▶ Task to carry out:
Beneath this line is the data. Output exactly the lines from the line with "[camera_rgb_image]" to the line with "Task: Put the", both ends included, and nothing more.

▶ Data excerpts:

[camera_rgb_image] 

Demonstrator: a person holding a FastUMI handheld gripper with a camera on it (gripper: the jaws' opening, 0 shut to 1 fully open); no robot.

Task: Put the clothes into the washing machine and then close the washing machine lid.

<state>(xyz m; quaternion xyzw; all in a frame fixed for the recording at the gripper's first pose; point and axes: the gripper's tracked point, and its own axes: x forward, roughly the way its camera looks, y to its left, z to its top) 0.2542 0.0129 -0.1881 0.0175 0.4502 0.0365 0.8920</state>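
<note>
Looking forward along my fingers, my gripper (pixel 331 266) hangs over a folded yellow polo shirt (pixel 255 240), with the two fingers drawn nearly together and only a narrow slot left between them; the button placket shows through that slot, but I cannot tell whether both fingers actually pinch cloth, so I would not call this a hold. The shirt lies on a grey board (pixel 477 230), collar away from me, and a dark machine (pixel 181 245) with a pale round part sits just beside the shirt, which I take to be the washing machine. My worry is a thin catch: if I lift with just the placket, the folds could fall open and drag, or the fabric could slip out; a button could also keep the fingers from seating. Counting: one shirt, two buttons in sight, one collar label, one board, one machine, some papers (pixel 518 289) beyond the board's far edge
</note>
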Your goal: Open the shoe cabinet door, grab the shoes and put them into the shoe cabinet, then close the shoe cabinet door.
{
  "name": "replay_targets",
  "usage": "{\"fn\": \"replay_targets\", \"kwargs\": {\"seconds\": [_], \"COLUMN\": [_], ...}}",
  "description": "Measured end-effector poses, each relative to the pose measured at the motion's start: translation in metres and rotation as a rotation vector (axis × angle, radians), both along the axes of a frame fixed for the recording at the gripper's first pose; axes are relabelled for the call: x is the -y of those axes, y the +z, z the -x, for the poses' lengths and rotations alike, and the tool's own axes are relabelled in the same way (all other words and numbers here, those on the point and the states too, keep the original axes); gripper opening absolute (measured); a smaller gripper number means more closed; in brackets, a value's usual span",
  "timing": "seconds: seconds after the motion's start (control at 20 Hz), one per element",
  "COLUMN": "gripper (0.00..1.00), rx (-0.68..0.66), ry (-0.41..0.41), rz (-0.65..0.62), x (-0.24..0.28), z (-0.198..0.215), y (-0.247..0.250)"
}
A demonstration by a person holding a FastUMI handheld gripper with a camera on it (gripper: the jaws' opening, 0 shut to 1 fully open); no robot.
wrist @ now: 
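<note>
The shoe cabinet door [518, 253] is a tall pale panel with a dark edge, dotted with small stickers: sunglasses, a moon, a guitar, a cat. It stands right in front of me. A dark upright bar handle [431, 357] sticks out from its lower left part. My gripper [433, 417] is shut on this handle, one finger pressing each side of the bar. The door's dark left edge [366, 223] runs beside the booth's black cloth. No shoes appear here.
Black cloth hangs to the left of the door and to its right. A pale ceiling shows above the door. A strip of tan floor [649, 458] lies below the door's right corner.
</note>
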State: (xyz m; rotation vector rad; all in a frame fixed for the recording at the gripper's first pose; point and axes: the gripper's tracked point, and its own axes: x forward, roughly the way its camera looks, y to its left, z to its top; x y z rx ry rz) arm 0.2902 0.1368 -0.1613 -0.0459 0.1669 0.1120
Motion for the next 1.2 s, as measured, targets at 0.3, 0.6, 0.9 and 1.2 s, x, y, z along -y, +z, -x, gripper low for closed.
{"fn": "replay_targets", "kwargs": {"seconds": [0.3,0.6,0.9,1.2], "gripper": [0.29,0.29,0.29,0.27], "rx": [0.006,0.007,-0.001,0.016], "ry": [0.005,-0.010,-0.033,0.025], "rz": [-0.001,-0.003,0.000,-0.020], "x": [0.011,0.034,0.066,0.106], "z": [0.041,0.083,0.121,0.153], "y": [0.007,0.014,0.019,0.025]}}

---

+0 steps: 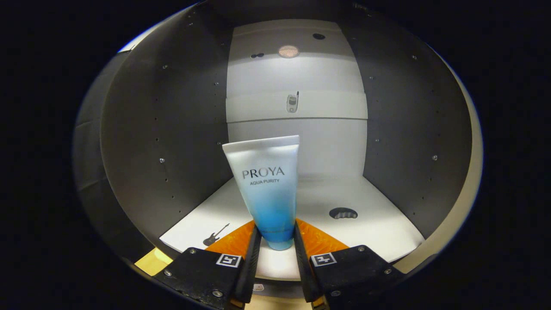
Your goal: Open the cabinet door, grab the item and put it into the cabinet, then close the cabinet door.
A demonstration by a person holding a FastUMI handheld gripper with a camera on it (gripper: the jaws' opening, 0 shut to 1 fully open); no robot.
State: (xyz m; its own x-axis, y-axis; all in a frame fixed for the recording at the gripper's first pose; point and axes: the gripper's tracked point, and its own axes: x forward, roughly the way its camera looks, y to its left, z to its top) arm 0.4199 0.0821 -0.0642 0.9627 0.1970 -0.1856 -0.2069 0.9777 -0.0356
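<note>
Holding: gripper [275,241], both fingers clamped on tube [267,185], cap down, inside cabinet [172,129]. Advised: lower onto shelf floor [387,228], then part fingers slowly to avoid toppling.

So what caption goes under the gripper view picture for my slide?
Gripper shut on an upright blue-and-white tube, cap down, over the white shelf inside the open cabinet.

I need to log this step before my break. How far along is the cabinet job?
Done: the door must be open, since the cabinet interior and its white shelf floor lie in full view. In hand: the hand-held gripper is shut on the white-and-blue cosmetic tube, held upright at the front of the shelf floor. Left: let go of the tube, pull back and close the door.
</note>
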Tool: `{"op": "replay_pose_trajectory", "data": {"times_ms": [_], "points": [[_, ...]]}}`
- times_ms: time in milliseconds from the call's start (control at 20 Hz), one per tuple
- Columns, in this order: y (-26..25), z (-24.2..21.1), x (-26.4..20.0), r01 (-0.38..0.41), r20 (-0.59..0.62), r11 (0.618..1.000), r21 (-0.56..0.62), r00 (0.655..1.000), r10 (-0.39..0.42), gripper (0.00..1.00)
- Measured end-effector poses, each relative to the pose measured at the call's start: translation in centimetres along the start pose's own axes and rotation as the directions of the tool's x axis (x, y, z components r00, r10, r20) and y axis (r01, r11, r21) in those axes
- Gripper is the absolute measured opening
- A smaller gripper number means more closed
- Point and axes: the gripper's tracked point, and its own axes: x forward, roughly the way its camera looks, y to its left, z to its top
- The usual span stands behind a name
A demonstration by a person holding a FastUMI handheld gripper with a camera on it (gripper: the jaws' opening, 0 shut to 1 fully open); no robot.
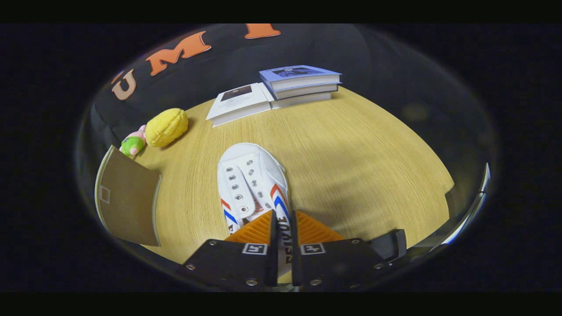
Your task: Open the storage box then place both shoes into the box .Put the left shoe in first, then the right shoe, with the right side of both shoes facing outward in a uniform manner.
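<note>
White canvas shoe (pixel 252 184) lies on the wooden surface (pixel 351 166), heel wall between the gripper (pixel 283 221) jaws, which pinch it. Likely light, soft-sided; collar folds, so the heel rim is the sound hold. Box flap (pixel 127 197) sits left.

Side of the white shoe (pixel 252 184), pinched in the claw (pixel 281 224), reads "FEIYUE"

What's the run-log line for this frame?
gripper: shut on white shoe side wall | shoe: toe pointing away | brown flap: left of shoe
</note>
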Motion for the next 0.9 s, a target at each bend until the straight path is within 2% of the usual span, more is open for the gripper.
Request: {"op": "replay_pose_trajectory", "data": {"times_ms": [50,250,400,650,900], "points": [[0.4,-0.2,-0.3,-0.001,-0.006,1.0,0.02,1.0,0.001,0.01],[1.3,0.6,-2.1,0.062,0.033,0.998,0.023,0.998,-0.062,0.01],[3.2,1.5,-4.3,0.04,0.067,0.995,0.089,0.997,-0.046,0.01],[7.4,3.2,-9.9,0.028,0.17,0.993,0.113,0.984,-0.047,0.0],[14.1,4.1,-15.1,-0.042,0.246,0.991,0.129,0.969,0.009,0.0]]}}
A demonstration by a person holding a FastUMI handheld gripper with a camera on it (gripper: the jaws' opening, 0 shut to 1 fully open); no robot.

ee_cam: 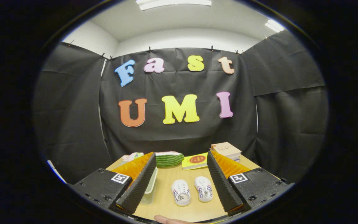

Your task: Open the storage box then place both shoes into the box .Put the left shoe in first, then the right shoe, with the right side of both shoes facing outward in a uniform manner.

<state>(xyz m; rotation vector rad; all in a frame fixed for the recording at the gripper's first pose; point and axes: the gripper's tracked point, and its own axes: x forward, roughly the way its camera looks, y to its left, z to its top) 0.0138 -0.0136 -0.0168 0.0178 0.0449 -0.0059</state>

▶ Solution for this problem:
[camera_rgb_image] 

Demonstrator: a person holding a FastUMI handheld gripper with a camera on it (gripper: the jaws' opening, 0 shut to 1 fully open); no robot.

Task: Put the clothes into the washing machine and then close the washing machine lid.

This output is complete.